Both the line below containing "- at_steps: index" and the line containing "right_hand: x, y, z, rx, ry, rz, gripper", along with every line between them, should be repeated exactly; no other line belongs in the answer.
======== SOURCE MATERIAL ========
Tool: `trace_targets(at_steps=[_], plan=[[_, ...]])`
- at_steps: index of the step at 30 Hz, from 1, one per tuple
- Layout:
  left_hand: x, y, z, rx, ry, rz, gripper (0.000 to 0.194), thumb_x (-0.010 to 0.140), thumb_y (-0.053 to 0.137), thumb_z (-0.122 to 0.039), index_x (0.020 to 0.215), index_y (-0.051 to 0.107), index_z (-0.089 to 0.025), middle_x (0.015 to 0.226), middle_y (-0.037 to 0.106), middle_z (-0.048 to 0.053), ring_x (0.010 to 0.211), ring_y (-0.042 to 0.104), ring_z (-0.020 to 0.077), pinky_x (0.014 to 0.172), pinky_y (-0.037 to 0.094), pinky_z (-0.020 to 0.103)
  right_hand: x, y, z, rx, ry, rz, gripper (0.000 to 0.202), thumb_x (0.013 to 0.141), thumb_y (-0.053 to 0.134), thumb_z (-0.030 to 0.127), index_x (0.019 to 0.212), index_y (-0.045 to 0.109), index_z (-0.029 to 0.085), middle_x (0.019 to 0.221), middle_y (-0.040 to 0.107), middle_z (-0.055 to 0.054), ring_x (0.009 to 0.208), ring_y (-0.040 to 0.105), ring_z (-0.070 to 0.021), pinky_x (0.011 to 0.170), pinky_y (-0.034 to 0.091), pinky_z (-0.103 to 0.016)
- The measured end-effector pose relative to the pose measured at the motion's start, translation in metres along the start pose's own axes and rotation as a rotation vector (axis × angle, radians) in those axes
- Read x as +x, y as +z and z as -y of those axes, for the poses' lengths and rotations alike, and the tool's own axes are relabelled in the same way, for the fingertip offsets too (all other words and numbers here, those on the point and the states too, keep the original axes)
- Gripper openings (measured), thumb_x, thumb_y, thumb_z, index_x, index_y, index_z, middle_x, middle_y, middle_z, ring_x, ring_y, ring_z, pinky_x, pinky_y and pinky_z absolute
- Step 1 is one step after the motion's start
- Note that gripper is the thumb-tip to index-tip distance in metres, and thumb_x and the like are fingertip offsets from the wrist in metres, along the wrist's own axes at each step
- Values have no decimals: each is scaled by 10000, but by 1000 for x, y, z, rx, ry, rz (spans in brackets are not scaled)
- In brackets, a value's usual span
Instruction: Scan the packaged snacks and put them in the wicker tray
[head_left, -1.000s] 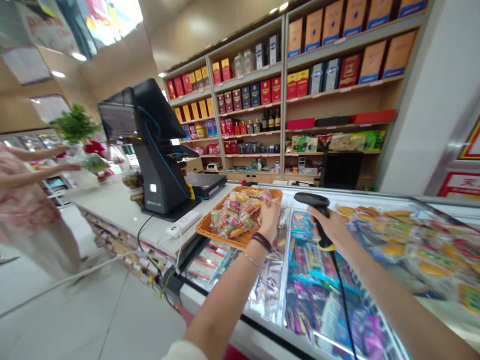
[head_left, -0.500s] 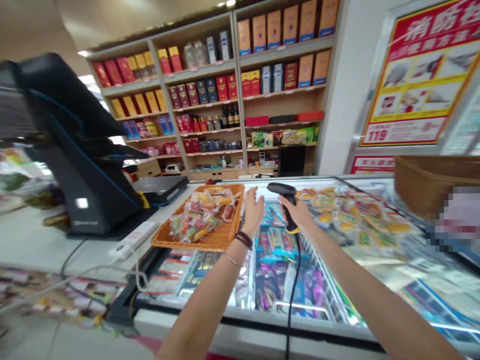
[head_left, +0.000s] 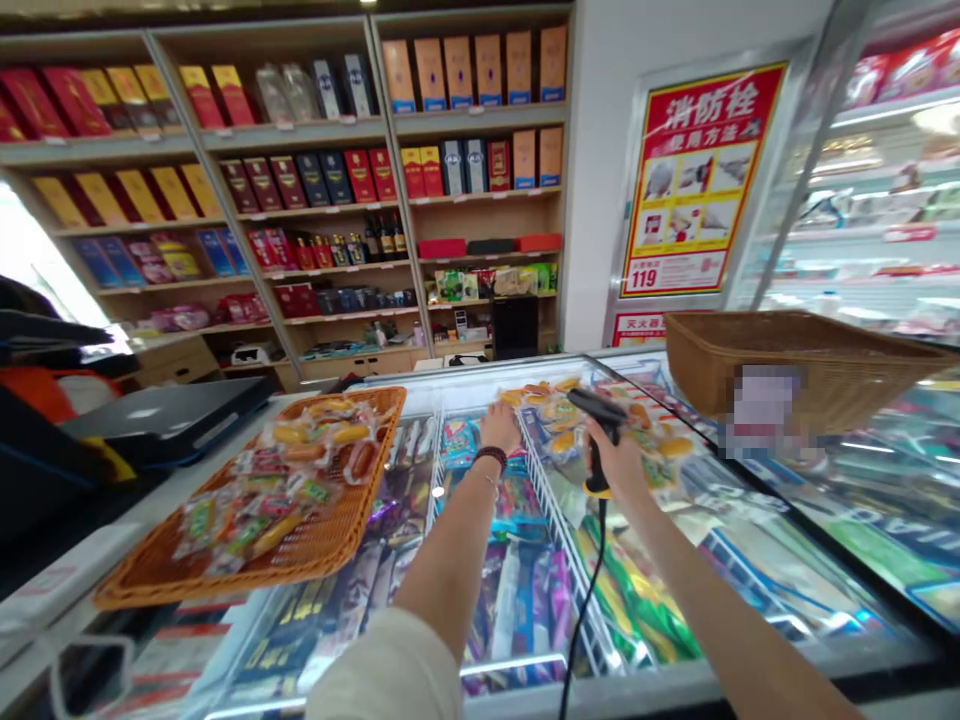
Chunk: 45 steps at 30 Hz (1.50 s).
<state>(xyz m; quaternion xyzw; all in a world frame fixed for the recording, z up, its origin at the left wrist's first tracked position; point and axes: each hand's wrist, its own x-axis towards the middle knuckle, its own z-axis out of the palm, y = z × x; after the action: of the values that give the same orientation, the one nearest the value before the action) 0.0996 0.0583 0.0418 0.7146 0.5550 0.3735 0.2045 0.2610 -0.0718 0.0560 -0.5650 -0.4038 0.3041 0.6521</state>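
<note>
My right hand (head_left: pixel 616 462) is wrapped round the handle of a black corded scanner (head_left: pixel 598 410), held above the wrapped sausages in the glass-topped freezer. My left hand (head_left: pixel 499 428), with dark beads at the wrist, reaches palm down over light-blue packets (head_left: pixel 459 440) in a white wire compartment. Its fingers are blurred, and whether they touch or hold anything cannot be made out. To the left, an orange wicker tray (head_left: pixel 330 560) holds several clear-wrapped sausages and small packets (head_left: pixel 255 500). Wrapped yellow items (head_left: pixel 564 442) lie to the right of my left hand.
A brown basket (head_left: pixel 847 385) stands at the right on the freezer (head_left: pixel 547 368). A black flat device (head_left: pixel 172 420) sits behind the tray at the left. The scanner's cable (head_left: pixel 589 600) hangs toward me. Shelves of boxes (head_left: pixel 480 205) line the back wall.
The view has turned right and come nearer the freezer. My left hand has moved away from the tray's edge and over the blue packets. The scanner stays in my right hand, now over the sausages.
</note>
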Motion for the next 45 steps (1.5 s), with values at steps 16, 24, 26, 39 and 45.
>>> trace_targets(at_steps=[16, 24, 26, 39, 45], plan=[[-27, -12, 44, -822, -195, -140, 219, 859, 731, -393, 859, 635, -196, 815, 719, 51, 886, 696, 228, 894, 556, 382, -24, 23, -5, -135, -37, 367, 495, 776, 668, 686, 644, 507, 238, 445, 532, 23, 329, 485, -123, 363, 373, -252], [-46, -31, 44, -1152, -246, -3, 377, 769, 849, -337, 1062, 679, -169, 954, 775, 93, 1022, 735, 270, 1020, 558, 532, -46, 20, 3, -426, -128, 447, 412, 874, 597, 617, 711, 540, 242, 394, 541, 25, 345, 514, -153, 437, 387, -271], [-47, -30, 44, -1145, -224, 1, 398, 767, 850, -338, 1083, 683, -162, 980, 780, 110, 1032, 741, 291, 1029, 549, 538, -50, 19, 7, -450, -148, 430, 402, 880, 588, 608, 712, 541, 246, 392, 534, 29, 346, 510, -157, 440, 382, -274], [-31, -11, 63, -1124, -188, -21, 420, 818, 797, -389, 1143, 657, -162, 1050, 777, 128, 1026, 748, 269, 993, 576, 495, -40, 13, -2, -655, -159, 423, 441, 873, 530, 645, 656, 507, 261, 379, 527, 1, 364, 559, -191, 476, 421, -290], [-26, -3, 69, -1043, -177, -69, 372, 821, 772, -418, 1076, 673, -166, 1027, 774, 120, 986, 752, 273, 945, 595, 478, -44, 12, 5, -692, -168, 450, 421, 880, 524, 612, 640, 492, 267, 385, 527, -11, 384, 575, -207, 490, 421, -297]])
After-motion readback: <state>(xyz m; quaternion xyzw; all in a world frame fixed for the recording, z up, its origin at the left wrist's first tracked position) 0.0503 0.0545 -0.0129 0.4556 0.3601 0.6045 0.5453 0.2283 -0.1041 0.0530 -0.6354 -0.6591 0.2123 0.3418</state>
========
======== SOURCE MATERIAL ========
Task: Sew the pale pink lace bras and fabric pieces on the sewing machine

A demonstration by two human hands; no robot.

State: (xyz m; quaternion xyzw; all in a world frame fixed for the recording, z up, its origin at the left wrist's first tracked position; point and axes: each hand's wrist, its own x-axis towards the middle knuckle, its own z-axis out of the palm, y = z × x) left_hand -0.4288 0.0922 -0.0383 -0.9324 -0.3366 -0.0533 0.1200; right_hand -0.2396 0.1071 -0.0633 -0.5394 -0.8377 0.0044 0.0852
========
EXERCISE RESULT:
- at_steps: index of the step at 30 Hz, from 1, one per tuple
- Layout:
  left_hand: x, y, z, rx, ry, rz, gripper (0.000 to 0.194), thumb_x (-0.010 to 0.140), thumb_y (-0.053 to 0.137), thumb_z (-0.122 to 0.039), index_x (0.020 to 0.215), index_y (-0.051 to 0.107), index_z (-0.089 to 0.025), middle_x (0.015 to 0.226), middle_y (-0.037 to 0.106), middle_z (-0.048 to 0.053), ring_x (0.010 to 0.211), ring_y (-0.042 to 0.104), ring_z (-0.020 to 0.077), pinky_x (0.014 to 0.172), pinky_y (-0.037 to 0.094), pinky_z (-0.020 to 0.103)
  right_hand: x, y, z, rx, ry, rz, gripper (0.000 to 0.202), thumb_x (0.013 to 0.141), thumb_y (-0.053 to 0.134), thumb_z (-0.030 to 0.127), index_x (0.019 to 0.212), index_y (-0.045 to 0.109), index_z (-0.029 to 0.085), middle_x (0.019 to 0.221), middle_y (-0.040 to 0.107), middle_z (-0.055 to 0.054), ring_x (0.009 to 0.208), ring_y (-0.040 to 0.105), ring_z (-0.070 to 0.021), pinky_x (0.011 to 0.170), pinky_y (-0.034 to 0.091), pinky_z (-0.103 to 0.016)

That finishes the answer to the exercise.